L'autre jour en faisant du rangement, je suis tombé sur un vieux numéro de 1982 du magazine américain Rolling Stone. Probablement le seul que j'aie jamais acheté, sur la foi de l'article qui fait la couverture, "Elvis Costello repents", soit sa première grande interview pour la presse américaine, signée Greil Marcus, qui avait déjà publié Mystery train en 1982, mais qui était encore inconnu pour moi.
Du coup, j'ai relu ce magazine, sans m'attarder sur le deuxième article de une ("La fin d'une époque : Pourquoi la génération sixties a arrêté de fumer de la marijuana"). Par contre, une expression m'a attiré l'oeil, "Record-rental stores". Autant j'ai déjà entendu parler de discothèques de prêt qui avaient une tarification au disque prêté plutôt qu'à l'abonnement. Autant j'ai aussi entendu parler de discothèques privées, fonctionnant plutôt sur un modèle associatif, autant il me semble n'avoir jamais entendu parler de boutiques qui, sur le modèle des vidéo-clubs, auraient proposé des disques en location.

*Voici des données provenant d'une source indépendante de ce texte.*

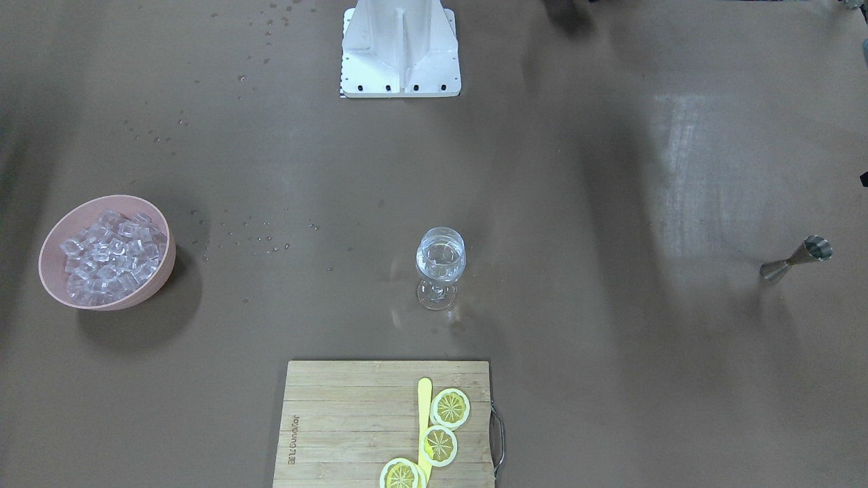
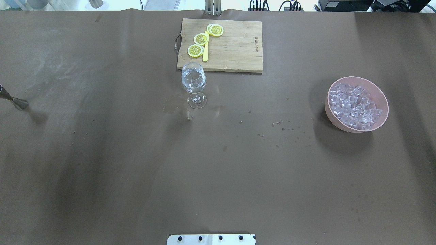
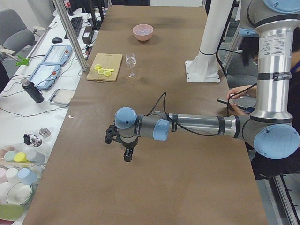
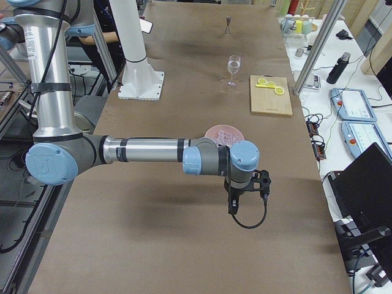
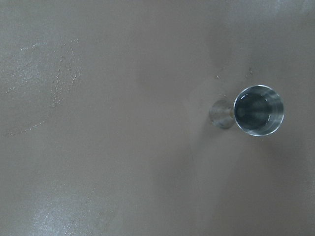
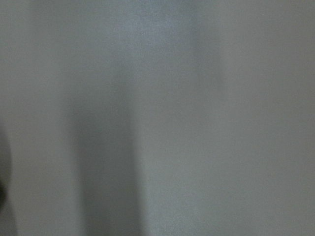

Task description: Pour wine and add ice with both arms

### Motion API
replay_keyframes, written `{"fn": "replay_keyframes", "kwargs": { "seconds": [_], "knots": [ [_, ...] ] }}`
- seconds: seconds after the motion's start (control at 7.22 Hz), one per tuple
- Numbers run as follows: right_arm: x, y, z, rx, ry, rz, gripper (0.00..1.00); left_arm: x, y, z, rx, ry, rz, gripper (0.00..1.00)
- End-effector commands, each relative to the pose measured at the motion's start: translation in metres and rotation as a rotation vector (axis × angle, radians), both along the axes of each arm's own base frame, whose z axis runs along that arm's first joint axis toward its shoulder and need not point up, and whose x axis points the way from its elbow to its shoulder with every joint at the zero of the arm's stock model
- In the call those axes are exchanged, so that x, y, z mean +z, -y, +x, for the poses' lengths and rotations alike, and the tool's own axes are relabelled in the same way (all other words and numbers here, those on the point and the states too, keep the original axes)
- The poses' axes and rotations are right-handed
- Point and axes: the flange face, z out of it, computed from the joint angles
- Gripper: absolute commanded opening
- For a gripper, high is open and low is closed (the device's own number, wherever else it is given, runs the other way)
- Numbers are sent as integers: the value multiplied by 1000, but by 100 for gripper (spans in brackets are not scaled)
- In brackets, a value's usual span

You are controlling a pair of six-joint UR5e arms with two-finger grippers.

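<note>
A stemmed wine glass (image 1: 441, 261) stands mid-table (image 2: 194, 81), apparently with a little clear wine in it, hard to see. A pink bowl (image 1: 163, 271) full of clear ice cubes (image 1: 108, 254) sits toward the robot's right (image 2: 354, 107). A steel jigger (image 1: 797, 257) stands at the far left (image 2: 13, 100); the left wrist view looks straight down into it (image 5: 258, 110). My left gripper (image 3: 123, 143) hovers over the table above the jigger. My right gripper (image 4: 246, 191) hovers in front of the bowl (image 4: 223, 133). I cannot tell whether either is open or shut.
A wooden cutting board (image 2: 235, 47) with lemon slices (image 2: 201, 39) and a yellow knife lies just beyond the glass. The white base block (image 1: 400, 51) stands at the robot's edge. Water drops dot the brown table between glass and bowl.
</note>
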Motion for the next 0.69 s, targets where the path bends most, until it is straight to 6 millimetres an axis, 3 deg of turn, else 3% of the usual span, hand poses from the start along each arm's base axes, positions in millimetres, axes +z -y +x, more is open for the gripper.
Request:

Mais, ce qui m'a surtout surpris à la lecture de cet article très fouillé sur un aspect précis de l'économie de la culture, c'est une impression de déjà vu.
Oui, effectivement, les arguments que s'échangaient en 1982 les partisans et les adversaires (l'industrie du disque, principalement) de la location de disques, c'est bizarre mais ils ont un air de famille très prononcé avec ceux que s'échangeaient — et s'échangent toujours — partisans et adversaires du téléchargement sur internet, notamment au moment du débat sur la loi DADVSI.
Je vous propose ci-dessous, avec de larges extraits traduits de cet article, un retour à une époque déjà lointaine où les seuls disques à louer étaient microsillons qui s'écoutaient en 33 tours.
Pour la petite histoire, sachez que les lobbies de l'industrie du disque ont effectivement obtenu en 1984 une exclusion à la doctrine de la vente initiale dans le cadre de la loi sur le copyright, qui permettait de tuer dans l'oeuf le business de la location de disques. Il faut dire qu'il y avait urgence, puisqu'entre-temps était arrivé sur le marché un nouveau support d'enregistrement réputé inusable, le disque compact !
Le boom de la location de disques aux Etats-Unis
Un plus pour les consommateurs ou un coup dur pour l'industrie ?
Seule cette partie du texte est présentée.